A one-way ANOVA on target word accuracy showed a significant difference between target conditions, F(3, 92) = 22.43, p < .001. Post-hoc pairwise comparisons with Holm corrections showed that accuracy for the NonCore condition was significantly worse than all others (all ps < .001), but no significant differences were found between any of the core-word conditions.

The below figure shows the relationship between target word accuracy and target word predictability, stratified by target condition. The best-fitting regression line for each condition is shown. Model fitting results supported a model with no both target condition and predictability but no interaction, suggesting that all conditions showed the same relationship between accuracy and predictability. The full results are reported in the main paper.

Number of guesses

Number of guesses can only be analysed for correct trials. Consequently, the analyses on number of guesses must be understood on top of the original accuracy analyses.

The mean number of guesses it took to get a target word was calculated by averaging over all of the trials on which the target word was successfully guessed. A lower mean number of guesses reflects that people got the target word more quickly on average and therefore better performance for that target word. A one-way ANOVA on target word number of guesses showed a significant difference between target conditions, F(3, 92) = 11.62, p < .001. Post-hoc pairwise comparisons with Holm corrections showed that all core-word conditions were guessed significantly more quickly than the NonCore condition (all ps < .002), and additionally, the WF condition was guessed significantly more quickly than the AoA condition, p = .002. No significant differences were found between any of the other conditions.

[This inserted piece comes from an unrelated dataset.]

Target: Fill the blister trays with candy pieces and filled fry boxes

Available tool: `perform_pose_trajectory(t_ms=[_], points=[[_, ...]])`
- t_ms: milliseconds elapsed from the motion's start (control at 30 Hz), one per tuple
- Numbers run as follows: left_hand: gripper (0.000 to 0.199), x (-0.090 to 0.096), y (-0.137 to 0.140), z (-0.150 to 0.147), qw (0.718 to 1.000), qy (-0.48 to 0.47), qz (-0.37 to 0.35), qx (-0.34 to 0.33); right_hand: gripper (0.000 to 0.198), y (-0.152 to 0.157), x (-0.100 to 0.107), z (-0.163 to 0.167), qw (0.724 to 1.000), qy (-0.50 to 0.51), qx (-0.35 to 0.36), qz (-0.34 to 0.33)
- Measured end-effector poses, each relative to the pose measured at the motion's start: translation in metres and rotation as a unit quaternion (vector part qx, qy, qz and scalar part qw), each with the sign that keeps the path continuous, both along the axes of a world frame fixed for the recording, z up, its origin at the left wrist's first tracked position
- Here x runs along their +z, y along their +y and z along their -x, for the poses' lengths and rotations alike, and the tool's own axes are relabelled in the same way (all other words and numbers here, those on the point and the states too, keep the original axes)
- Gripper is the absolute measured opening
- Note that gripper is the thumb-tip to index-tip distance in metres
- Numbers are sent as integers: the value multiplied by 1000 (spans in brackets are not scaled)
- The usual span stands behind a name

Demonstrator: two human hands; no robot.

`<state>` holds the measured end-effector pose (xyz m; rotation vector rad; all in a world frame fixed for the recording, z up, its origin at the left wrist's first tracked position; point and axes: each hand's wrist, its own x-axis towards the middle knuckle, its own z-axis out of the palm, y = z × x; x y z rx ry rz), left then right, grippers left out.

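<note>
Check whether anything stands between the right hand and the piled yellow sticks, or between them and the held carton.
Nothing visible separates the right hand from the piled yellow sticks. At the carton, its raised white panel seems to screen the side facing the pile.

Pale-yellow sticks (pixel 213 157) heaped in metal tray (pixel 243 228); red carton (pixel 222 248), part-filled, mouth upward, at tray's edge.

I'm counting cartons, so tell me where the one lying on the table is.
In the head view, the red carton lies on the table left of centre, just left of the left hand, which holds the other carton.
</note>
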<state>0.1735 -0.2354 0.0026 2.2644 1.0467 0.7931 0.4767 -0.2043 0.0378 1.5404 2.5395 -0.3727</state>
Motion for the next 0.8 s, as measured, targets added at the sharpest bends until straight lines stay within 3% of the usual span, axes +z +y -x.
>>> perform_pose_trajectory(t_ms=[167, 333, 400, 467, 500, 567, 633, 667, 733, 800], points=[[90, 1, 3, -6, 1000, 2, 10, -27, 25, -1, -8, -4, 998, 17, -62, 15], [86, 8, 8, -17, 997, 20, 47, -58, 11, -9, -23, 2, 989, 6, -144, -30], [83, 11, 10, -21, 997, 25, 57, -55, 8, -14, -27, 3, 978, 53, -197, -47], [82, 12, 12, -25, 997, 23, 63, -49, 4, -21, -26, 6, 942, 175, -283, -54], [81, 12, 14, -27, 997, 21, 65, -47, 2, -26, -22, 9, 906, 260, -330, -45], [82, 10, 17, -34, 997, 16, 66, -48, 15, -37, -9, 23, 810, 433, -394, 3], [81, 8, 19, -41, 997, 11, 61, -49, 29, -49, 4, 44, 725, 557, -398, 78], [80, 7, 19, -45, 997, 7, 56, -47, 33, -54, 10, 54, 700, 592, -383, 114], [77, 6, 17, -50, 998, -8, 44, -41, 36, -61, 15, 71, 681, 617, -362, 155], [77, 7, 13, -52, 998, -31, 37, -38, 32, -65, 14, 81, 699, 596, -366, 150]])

A linear mixed-effects model was conducted to predict number of guesses on each trial from condition, with target word and participant included as crossed random factors. Multiple versions of this model were compared using BIC, and the full model with condition and both random effects was favoured, suggesting that number of guesses varies significantly by condition as well as by participant and target word.

The role of condition: Linear mixed-effects model
Model Description BIC
M3null numg ~ 1 12512
M3C numg ∼ condition 12407
M3RE numg ∼ (1|target) + (1|subj) 12165
M3full numg ∼ condition + (1|target) + (1|subj) 12164

The below figure shows the relationship between target word number of guesses and target word predictability, stratified by target condition. The best-fitting regression line for each condition is shown.

The role of predictability: Linear regression
Model Description BIC
M4null numg ~ 1 191
M4C numg ∼ condition 174
M4P numg ∼ predictability 150
M4CP numg ∼ condition + predictability 155
M4CPI numg ∼ condition * predictability 162

A linear regression model was conducted on the target word level predicting target word number of guesses from target condition and predictability. This time, model fitting results showed that the model with predictability only was better fitting than models with both target condition and predictability, suggesting that target condition doesn’t explain differences in number of guesses more than predictability alone does. Since the number of guesses measure is conditional upon successfully getting the target word in the first place, this may suggest that the biggest effect of condition is to be seen on accuracy, and that once a target word is guessed correctly, there isn’t much difference between the conditions.

The results of the linear regression predicting target word number of guesses from target word predictability show that number of guesses significantly decreases with target word predictability (i.e., more predictable target words are guessed more quickly), b = -2.67, p < .001.

Analyses on incorrect responses

Analyses using 20% threshold

When looking at the incorrect responses that were given on at least 20% of target-word trials, there are a total of 95 target-response pairs.

Responses still tend to be more core than the intended targets, with the same pattern of frequency of more/less core responses across target conditions.

One interesting difference when looking at these responses is the appearance of antonyms of the intended target (e.g., hard instead of floppy, small instead of gigantic), exclusively in the NonCore condition. These were all more core than their respective targets on all three coreness measures. These are theoretically interesting as they may indicate that people can grasp the idea of the sentence (e.g., that it’s about size) but guess the opposite of the intended meaning (e.g., small instead of big).

The same pattern of relation types across target conditions holds. Responses to NonCore targets tended to be basic synonyms, whereas responses to AoA targets tended to be taxonomic alternatives.